The 95-year-old, best known for his documentaries on the natural world such as “Planet Earth,” said the coronavirus pandemic has shown how crucial it is to secure international agreements to solve worldwide problems.
“But the problems that await us within the next five to 10 years are even greater,” he said in a short video message Monday.
Britain is hosting the United Nations’ COP26 climate conference in Glasgow, Scotland, in November.
British Prime Minister Boris Johnson thanked Attenborough for taking up the role, saying he has inspired millions with his TV work.
“There is no better person to build momentum for further change” ahead of the climate summit,” Johnson said.

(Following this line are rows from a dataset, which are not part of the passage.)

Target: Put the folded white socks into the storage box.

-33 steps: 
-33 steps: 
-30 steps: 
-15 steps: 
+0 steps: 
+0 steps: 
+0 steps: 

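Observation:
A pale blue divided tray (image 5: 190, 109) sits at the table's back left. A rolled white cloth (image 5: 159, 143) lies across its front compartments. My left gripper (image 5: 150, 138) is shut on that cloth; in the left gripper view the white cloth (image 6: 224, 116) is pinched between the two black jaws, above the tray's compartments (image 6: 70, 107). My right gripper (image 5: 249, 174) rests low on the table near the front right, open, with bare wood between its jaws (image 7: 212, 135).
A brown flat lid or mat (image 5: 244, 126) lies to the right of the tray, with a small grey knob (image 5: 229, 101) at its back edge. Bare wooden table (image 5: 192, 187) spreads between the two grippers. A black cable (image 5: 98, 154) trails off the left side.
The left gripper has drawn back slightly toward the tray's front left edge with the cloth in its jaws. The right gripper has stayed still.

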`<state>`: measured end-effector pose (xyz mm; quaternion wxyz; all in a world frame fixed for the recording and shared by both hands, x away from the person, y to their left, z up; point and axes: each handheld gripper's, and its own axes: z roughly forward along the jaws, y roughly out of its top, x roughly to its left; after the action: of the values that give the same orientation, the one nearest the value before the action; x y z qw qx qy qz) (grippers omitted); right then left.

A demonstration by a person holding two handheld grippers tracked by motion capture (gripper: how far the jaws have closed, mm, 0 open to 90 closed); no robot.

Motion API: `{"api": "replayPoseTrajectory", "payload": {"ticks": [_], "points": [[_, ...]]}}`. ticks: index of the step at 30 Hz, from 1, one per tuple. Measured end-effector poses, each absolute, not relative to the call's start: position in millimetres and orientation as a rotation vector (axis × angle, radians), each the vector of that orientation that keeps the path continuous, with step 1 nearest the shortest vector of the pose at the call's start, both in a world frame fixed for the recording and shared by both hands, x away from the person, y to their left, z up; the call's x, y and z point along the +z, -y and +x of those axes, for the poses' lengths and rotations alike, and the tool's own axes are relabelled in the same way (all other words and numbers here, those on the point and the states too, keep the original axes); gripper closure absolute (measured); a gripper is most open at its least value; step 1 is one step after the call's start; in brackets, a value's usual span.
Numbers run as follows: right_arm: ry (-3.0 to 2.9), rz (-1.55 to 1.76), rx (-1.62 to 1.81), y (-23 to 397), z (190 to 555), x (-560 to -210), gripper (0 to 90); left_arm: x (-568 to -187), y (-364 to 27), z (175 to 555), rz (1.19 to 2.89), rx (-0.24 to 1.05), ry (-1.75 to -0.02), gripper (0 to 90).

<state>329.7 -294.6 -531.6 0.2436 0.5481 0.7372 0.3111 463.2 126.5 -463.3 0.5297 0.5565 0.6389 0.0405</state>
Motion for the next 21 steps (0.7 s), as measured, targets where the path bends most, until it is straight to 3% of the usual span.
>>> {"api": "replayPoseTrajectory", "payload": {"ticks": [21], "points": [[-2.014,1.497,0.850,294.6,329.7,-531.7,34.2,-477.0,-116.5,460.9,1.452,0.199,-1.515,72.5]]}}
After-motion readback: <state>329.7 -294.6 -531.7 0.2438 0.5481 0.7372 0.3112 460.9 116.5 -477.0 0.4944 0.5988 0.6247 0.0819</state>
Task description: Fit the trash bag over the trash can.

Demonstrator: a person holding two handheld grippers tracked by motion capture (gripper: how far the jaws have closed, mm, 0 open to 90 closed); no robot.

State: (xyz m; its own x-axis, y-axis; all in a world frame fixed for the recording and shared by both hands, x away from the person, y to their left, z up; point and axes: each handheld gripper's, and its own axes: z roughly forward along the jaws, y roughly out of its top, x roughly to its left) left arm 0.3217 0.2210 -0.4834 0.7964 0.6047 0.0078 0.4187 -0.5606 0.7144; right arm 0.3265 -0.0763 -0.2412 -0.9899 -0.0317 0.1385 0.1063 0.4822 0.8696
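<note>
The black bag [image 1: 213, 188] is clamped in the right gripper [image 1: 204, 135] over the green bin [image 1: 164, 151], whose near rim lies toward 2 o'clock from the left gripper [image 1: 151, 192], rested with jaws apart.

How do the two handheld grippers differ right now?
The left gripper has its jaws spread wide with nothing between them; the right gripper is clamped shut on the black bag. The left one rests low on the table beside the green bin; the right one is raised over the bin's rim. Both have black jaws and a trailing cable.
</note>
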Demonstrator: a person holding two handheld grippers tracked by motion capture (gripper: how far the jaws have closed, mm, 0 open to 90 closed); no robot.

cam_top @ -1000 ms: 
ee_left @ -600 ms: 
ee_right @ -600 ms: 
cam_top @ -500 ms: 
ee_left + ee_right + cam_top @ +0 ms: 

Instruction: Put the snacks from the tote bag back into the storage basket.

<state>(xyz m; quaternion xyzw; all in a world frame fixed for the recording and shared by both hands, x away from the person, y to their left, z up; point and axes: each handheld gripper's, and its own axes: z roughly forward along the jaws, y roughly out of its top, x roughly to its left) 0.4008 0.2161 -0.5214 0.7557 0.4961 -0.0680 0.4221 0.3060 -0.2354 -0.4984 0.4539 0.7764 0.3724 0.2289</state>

As part of his role, Attenborough is also expected to speak at the G-7 leaders’ summit in Cornwall, southwestern England, next month.
Johnson’s government said last month it would commit to a tough new climate target, aiming to cut carbon emissions 78% of their 1990 levels by 2035. The new target, which will be enshrined in law, will include for the first time Britain’s share of emissions from international aviation and shipping.
Britain’s previous target was to slash emissions 68% by 2030, one of the most ambitious targets among developed nations.